第8話

 月日が経つうちに、彼女の記憶は少しずつではあるが取り戻していった。

 まず驚いたのが、彼女にはなんとナマエがあったのだ。シエルという名前らしい。

 気付いたときには両親はおらず、名付け親は知らないみたいだが、俺は名前というものが羨ましかった。それは俺が持っていないものだから。

「シエルはシエルって名前があるけど、あなたには名前はないの不便じゃない?」

「そんな事は考えたこともなかったな」

「じゃあ私が名前をつけてもいいかな?」

「好きにしろ」

「う~ん。それじゃあ『クロ』なんてどう?見た目も黒いし、響きもカッコよくないかな?」

「……なんとでも呼べ」


 俺にナマエがないのを知ったシエルは、『クロ』と言う名を俺にくれた。見た目が黒いからクロらしい。安直と言えば安直だが、それも彼女が言うと嫌味には聞こえないのが不思議だ。

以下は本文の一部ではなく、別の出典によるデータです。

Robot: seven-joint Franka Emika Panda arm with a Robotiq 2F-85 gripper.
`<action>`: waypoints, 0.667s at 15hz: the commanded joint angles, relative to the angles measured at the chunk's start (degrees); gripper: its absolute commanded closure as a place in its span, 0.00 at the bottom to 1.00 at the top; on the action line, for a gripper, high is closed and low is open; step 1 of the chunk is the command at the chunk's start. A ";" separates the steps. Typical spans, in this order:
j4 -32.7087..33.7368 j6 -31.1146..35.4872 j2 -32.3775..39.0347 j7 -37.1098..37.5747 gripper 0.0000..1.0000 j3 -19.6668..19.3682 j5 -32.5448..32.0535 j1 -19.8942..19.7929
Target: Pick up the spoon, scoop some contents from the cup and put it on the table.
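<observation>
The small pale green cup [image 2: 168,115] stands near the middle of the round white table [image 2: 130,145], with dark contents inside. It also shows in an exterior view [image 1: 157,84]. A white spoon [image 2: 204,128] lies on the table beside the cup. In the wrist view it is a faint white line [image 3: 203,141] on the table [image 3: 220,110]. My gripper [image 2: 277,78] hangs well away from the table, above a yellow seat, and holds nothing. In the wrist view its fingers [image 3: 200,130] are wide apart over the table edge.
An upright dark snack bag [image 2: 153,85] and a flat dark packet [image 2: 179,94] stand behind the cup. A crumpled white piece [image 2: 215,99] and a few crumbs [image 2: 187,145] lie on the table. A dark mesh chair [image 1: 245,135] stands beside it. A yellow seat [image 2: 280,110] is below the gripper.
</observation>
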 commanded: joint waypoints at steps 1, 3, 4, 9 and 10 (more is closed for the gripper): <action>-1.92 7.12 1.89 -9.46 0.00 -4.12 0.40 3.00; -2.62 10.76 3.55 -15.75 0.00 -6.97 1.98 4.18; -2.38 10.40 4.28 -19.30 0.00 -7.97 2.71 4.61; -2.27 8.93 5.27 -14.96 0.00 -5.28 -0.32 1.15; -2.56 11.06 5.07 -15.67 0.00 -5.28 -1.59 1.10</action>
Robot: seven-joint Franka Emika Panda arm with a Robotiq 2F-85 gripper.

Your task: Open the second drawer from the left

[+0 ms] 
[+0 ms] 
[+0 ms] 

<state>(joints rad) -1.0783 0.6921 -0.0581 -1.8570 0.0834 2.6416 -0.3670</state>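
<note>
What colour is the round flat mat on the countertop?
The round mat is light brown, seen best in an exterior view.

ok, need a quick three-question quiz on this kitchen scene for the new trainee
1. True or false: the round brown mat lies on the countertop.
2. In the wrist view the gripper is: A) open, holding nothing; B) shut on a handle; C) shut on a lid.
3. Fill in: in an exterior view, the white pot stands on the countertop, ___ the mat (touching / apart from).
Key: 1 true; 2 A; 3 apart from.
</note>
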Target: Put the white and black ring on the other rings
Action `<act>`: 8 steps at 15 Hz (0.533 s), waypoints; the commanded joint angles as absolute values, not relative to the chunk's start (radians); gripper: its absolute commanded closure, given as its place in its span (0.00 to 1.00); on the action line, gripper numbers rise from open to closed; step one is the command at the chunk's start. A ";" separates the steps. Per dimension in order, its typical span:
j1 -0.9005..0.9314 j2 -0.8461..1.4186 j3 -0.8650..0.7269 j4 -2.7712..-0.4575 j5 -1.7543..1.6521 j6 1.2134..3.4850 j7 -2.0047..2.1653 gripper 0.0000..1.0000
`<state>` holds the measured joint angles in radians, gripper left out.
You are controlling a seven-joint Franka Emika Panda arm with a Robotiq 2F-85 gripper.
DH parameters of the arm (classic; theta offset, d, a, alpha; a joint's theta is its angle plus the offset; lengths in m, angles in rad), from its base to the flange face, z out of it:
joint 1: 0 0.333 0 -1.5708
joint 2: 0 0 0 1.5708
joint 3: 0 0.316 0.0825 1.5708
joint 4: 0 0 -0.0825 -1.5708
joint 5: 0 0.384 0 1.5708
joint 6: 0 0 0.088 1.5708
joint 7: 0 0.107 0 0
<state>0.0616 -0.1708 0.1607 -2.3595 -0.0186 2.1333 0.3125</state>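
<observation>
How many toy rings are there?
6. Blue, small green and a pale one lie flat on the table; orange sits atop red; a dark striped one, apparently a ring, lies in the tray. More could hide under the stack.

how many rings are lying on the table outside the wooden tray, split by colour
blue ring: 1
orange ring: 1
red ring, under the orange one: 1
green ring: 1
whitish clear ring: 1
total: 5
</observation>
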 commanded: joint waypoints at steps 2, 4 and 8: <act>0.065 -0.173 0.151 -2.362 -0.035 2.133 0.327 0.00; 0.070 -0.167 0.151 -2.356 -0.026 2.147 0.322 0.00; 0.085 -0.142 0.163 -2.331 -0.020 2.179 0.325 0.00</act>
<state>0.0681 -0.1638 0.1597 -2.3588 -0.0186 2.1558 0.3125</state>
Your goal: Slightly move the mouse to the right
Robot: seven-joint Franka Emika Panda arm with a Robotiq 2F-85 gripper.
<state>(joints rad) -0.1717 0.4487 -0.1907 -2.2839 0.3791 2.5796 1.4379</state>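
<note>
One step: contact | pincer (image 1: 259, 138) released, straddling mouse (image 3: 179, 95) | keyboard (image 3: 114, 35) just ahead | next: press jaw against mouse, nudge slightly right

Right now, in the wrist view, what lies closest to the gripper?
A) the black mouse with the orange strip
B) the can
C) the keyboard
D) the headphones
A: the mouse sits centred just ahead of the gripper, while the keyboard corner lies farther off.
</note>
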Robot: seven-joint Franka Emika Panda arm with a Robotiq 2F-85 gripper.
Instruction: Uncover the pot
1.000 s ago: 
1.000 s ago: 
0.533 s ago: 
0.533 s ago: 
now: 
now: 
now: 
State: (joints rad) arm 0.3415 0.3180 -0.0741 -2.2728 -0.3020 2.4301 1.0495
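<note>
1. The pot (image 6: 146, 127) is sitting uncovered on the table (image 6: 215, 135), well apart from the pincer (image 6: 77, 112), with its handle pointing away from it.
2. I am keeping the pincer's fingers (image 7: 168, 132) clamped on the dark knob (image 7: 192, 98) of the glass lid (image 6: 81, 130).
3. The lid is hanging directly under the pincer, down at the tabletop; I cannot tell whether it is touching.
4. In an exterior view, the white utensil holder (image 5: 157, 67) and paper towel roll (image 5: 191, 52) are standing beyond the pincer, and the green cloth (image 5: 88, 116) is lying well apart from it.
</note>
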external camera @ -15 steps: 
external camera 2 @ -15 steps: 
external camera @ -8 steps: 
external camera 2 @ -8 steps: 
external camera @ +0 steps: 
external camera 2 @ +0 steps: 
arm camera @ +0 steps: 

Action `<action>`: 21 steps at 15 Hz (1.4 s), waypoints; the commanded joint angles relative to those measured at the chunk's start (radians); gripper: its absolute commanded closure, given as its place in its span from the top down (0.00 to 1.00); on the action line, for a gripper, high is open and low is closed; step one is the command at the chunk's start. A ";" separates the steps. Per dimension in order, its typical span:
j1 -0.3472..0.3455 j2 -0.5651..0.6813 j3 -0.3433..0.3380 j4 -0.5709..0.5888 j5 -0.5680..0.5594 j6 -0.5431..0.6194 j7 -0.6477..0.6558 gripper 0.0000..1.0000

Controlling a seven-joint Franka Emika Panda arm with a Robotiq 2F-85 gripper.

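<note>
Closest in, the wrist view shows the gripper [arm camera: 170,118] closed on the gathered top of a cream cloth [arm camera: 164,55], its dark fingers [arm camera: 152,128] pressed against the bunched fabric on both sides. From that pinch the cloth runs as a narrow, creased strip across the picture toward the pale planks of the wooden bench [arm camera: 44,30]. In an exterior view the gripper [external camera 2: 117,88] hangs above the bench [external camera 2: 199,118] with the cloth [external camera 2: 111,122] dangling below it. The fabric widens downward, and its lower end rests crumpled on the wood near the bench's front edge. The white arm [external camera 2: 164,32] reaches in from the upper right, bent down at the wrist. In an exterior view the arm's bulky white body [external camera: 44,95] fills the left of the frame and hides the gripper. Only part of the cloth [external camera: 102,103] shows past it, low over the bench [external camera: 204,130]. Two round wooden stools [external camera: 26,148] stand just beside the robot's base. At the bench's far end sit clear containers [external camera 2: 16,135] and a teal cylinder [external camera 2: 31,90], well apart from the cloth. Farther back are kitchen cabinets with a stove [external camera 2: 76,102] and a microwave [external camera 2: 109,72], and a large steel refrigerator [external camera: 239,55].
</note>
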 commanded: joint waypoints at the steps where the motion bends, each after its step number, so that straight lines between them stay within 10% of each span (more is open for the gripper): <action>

 外の住人は、言葉ひとつとっても、俺のような日陰者とは違うのかもしれない。


「ねぇクロ。私が外に出ると、回りから変な眼で見られるんだけど、何でだろう」

「そりゃそうだろ。この街にはお前みたいなやつはいないからな。俺だって最初は驚いたもんだよ」

「外の世界にはクロが見たことのない人達が沢山いるよ」


 ある日、俺は密かに計画していたことを思いきって打ち明けてみた。


「よかったら俺と一緒に外の世界を目指さないか」と。彼女も外の世界に戻りたいと思い誘ってみたが、断られることも覚悟はしていた。

 シエルは「クロとなら何処でもついていきたい」と悩むこともなく、満面の笑みで返事をしてくれた。

 また、俺の知らない何かが心を暖めてくれた。